Arms, Groups and Cohorts

    • Patients with suspected nonalcoholic fatty liver disease will be screened. Of all patients fulfilling inclusion criteria, baseline characteristics will be obtained. In addition, laboratory, radiologic evaluations such as ARFI, SWE, and transient elastography will be performed. A diagnostic liver biopsy will be performed for analysis of steatosis and fibrosis. Parts of the remaining liver tissue will be stored by frozen tissue and paraffin block for future study. Several serum and plasma samples are collected of patients and stored for future analysis such as targeted SNP arrays, super-enhancer RNA (eRNA) expression, whole exome sequencing, RNA chip sequencing, RNA microarray, genomic DNA, metabolomics, fecal microbiome, metabolite, metagenome/metatranscriptome analyses.

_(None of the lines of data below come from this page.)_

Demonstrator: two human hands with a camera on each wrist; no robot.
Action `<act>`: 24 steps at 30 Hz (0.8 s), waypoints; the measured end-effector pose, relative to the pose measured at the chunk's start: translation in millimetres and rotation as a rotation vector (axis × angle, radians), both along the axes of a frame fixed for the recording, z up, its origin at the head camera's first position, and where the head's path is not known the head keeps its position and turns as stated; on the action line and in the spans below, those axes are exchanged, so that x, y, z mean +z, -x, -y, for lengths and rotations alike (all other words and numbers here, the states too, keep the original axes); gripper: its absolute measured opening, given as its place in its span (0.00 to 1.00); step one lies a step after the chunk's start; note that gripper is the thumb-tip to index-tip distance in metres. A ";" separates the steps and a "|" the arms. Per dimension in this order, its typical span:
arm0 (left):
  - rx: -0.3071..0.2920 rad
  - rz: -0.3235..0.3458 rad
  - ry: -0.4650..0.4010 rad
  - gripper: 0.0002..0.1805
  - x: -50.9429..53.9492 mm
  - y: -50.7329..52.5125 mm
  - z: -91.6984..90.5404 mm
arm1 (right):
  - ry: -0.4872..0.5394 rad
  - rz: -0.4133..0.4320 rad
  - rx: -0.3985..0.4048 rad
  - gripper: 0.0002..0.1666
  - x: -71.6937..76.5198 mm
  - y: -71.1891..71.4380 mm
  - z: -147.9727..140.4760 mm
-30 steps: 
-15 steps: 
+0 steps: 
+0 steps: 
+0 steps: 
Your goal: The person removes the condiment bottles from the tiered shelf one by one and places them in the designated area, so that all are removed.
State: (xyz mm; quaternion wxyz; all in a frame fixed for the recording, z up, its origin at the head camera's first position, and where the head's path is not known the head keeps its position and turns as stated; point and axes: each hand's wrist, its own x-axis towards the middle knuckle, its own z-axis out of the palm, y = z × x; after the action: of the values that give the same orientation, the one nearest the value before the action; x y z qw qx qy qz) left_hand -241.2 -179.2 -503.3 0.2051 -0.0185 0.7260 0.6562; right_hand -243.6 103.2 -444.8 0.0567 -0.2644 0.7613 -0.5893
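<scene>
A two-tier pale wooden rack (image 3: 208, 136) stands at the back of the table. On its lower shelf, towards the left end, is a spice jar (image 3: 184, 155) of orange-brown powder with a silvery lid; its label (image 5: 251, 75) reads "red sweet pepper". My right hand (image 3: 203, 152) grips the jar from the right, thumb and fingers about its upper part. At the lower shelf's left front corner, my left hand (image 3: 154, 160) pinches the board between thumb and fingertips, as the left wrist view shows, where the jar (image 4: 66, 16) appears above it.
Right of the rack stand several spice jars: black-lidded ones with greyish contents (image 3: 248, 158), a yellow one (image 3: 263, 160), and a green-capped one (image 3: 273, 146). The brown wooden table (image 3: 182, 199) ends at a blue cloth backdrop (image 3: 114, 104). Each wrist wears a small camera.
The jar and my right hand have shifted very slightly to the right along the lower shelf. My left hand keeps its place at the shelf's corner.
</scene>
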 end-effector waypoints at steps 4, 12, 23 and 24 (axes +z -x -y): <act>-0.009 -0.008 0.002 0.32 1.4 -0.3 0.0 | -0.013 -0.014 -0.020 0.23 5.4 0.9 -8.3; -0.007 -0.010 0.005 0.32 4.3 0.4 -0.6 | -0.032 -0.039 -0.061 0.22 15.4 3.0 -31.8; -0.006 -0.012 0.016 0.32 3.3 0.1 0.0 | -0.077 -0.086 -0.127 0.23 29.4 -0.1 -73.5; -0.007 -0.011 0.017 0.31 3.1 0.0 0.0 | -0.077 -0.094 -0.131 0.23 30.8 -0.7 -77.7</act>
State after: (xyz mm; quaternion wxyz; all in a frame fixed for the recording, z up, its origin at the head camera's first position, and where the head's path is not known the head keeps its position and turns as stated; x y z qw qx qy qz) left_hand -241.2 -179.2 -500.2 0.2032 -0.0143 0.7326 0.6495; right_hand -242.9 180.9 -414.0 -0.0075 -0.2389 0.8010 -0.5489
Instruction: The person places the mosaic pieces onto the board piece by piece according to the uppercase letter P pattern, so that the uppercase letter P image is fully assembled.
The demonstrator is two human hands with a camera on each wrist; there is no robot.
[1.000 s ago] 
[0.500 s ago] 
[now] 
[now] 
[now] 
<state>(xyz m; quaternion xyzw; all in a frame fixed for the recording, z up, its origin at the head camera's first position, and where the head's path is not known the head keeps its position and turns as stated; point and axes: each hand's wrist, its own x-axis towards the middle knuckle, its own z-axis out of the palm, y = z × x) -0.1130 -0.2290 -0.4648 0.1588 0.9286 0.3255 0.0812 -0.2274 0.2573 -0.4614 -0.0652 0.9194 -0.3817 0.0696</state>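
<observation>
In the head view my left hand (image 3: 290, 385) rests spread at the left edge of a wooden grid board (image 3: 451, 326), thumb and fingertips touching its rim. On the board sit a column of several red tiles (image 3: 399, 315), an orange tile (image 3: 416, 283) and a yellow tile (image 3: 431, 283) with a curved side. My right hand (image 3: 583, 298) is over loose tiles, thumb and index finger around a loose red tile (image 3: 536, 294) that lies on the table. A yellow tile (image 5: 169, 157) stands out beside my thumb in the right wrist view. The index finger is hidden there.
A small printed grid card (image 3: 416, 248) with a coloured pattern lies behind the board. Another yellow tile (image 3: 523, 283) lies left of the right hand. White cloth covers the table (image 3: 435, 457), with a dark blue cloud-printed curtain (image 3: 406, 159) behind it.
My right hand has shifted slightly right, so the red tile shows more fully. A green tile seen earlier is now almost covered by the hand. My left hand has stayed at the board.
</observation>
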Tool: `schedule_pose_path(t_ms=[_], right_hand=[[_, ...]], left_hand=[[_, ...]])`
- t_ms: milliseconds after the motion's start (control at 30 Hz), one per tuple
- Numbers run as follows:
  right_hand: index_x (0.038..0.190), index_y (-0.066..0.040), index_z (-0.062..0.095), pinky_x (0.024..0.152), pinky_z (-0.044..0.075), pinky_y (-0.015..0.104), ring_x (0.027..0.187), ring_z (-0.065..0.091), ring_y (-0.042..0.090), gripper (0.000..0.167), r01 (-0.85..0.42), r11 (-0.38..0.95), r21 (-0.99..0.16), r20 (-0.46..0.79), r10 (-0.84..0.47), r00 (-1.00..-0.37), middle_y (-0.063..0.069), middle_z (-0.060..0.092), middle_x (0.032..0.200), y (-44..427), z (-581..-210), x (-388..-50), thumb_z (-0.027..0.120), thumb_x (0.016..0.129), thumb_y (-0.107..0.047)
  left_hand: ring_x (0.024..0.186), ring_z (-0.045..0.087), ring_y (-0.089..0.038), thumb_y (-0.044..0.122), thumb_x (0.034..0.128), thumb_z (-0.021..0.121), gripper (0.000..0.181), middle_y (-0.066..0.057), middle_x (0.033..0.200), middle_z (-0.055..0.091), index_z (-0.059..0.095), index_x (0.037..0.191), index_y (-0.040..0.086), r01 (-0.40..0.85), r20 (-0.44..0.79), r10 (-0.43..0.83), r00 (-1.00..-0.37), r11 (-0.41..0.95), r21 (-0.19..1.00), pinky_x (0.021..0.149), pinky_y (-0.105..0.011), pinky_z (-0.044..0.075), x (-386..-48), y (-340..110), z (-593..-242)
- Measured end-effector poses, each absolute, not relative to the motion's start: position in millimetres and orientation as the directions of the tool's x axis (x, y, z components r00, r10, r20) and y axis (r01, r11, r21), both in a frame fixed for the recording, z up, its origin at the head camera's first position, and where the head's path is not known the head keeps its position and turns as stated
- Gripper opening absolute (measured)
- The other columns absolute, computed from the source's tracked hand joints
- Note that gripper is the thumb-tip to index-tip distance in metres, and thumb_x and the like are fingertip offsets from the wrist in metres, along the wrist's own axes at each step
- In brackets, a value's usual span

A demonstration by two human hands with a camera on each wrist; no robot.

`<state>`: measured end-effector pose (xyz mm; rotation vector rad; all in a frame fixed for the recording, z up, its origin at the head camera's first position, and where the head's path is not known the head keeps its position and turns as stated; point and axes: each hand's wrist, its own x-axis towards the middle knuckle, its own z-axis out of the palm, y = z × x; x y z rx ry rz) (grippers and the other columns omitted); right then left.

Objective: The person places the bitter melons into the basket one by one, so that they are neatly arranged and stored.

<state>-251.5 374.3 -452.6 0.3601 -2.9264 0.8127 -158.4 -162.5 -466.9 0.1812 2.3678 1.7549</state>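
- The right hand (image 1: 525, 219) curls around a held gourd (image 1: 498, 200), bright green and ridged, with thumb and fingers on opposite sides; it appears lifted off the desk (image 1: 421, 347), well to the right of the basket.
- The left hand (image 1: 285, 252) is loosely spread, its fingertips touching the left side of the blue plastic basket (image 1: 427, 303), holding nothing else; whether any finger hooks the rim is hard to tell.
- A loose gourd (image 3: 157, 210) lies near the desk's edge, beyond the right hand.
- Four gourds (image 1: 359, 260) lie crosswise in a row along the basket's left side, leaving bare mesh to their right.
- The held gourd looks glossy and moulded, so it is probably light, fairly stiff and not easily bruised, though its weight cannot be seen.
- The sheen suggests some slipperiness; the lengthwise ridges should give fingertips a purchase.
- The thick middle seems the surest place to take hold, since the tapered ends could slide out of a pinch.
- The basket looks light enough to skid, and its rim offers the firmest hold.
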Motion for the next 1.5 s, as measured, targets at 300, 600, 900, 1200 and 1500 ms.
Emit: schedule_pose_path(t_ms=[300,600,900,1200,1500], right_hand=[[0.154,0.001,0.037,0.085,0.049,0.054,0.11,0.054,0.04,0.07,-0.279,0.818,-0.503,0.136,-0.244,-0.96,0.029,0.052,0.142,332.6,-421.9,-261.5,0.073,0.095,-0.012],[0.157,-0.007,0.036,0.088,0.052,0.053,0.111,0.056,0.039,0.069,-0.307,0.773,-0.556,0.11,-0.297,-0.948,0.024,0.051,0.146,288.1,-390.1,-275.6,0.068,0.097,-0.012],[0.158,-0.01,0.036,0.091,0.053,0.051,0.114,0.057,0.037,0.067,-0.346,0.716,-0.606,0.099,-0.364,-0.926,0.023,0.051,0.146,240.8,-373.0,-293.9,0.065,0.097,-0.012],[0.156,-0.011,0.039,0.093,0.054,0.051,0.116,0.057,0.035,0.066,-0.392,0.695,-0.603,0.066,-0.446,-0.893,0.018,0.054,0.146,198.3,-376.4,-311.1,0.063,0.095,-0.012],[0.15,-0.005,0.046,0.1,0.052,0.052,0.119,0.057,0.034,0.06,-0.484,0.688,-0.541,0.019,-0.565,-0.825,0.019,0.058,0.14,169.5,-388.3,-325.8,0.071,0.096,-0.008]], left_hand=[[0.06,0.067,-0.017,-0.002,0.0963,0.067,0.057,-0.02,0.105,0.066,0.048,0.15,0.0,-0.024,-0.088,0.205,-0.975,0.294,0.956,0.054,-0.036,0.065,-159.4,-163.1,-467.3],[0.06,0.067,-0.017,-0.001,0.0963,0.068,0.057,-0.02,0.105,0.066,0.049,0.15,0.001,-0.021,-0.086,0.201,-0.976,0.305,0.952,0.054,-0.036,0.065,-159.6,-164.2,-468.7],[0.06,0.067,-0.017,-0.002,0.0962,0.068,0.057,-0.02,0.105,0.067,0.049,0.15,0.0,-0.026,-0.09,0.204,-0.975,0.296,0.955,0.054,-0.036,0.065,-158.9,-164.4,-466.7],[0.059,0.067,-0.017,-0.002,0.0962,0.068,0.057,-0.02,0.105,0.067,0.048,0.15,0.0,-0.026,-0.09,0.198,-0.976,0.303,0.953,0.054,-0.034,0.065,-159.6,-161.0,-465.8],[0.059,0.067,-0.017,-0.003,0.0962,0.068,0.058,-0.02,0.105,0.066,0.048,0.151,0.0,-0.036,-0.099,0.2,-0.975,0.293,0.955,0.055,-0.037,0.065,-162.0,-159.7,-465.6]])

Clinical Trial Outcome Measures

Primary Measures

  • histologic steatosis and fibrosis grade
    • Time Frame: baseline
    • We will evaluate fibrosis using laboratory examination, radiologic evaluation and liver tissue pathology.

Secondary Measures

  • Development of markers for hepatic fibrosis progression
    • Time Frame: baseline and every 6 months (up to 1year)
    • We will analysis and development fibrosis markers by obtained blood sample and liver tissue,

Participating in This Clinical Trial

Inclusion Criteria

  • Patients with histologically confirmed fatty liver disease – Patients with radiologically confirmed fatty liver disease Exclusion Criteria:

  • History of significant alcohol consumption – Viral hepatitis – Autoimmune hepatitis – Metabolic diseases (e.g. hemochromatosis, M. Wilson, alpha 1-antitrypsin deficiency) – Hepatotoxic medication (e.g. amiodarone)

Gender Eligibility: All

Minimum Age: 18 Years

Maximum Age: N/A

Are Healthy Volunteers Accepted: No

Investigator Details

  • Lead Sponsor
    • Seoul National University Boramae Hospital
  • Provider of Information About this Clinical Study
    • Principal Investigator: Won Kim, M.D, PhD – Seoul National University Boramae Hospital
  • Overall Official(s)
    • Won Kim, Professor, Principal Investigator, SMG-SNU Boramae Medical Center
  • Overall Contact(s)
    • Won Kim, MD,PhD, 8228702233,

Citations Reporting on Results

Koo BK, Joo SK, Kim D, Bae JM, Park JH, Kim JH, Kim W. Additive effects of PNPLA3 and TM6SF2 on the histological severity of non-alcoholic fatty liver disease. J Gastroenterol Hepatol. 2018 Jun;33(6):1277-1285. doi: 10.1111/jgh.14056. Epub 2018 Feb 26.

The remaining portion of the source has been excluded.